[RECORDED INFORMATION]

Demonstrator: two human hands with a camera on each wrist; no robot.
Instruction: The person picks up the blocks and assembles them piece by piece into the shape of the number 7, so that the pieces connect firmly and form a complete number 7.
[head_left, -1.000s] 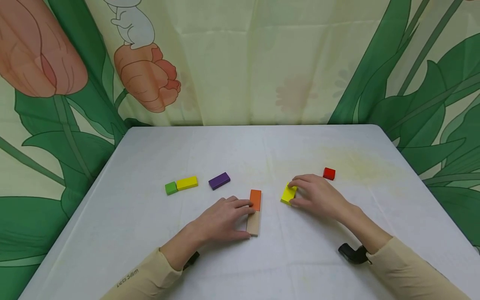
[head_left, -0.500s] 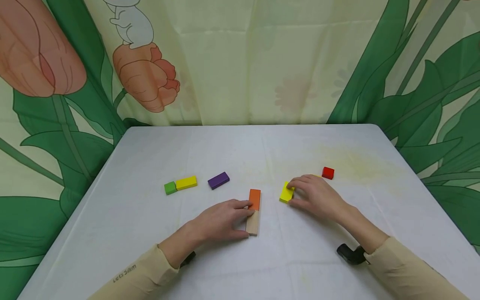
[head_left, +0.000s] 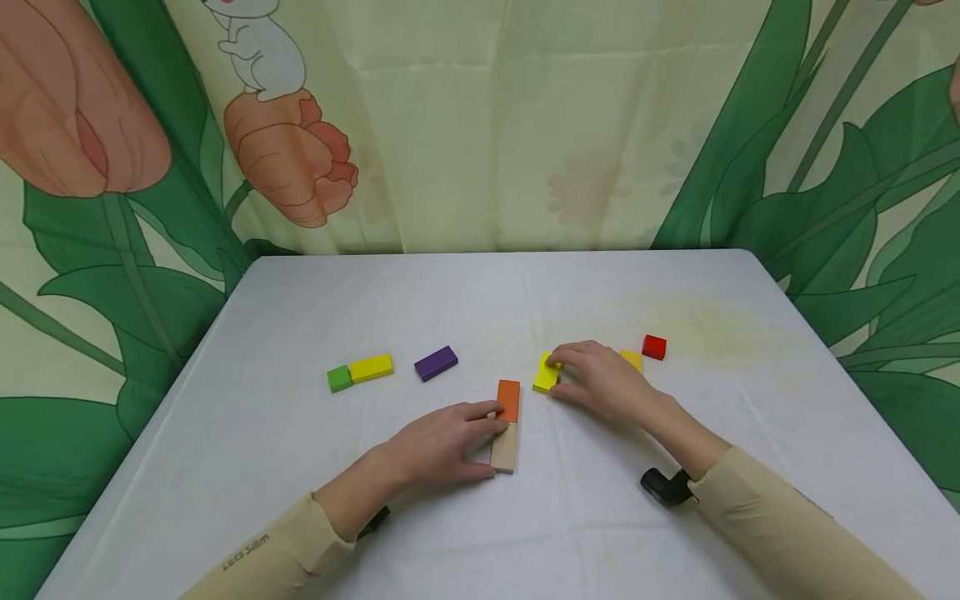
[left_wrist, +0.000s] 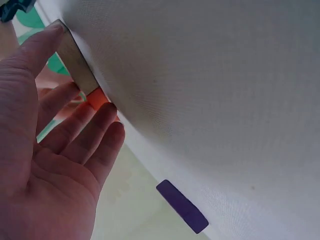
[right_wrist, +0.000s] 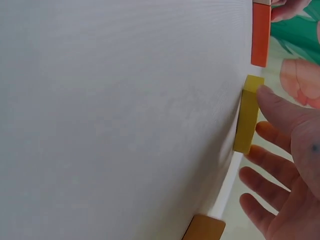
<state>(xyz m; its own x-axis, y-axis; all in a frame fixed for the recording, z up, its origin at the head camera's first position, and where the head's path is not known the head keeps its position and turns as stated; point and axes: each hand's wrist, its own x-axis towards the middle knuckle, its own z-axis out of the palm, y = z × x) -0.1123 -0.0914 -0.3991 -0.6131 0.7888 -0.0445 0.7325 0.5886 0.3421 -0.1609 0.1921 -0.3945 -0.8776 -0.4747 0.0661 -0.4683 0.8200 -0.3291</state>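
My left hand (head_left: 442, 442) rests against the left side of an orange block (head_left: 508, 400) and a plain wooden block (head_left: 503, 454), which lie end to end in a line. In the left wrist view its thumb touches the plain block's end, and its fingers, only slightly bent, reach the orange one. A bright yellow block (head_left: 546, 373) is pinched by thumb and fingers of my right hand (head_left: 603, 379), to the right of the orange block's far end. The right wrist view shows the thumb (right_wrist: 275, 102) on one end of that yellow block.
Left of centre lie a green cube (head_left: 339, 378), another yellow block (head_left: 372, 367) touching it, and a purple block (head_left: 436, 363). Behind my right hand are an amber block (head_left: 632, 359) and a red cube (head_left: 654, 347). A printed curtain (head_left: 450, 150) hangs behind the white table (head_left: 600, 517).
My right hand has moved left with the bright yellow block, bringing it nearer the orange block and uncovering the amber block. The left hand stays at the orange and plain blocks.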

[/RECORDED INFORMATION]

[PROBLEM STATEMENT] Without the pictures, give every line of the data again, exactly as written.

[SOLUTION]
Demonstrator: two human hands with a camera on each wrist; no robot.
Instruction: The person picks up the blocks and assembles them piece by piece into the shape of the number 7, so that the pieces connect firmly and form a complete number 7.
[head_left, -1.000s] 
[head_left, -0.500s] 
[head_left, +0.000s] 
[left_wrist, +0.000s] 
[right_wrist, +0.000s] 
<state>(xyz m; its own x-axis, y-axis; all in a frame fixed for the recording, z up, its origin at the head camera's first position, and where the head's path is not known the head keeps its position and turns as stated; point and axes: each hand's wrist, its own x-axis towards the middle knuckle, its own z-axis out of the palm, y = z × x) -0.1123 -0.0914 -0.3991 -0.6131 0.7888 -0.0445 0.7325 0.5886 0.3421 -0.1609 0.1921 -0.3945 -0.8776 -0.4747 0.0661 -0.4683 0.8200 -0.3291</state>
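My left hand (head_left: 442, 442) rests against the left side of an orange block (head_left: 508, 400) and a plain wooden block (head_left: 503, 454), which lie end to end in a line. In the left wrist view its thumb touches the plain block's end, and its fingers, only slightly bent, reach the orange one. A bright yellow block (head_left: 546, 373) is pinched by thumb and fingers of my right hand (head_left: 603, 379), to the right of the orange block's far end. The right wrist view shows the thumb (right_wrist: 275, 102) on one end of that yellow block.
Left of centre lie a green cube (head_left: 339, 378), another yellow block (head_left: 372, 367) touching it, and a purple block (head_left: 436, 363). Behind my right hand are an amber block (head_left: 632, 359) and a red cube (head_left: 654, 347). A printed curtain (head_left: 450, 150) hangs behind the white table (head_left: 600, 517).
My right hand has moved left with the bright yellow block, bringing it nearer the orange block and uncovering the amber block. The left hand stays at the orange and plain blocks.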

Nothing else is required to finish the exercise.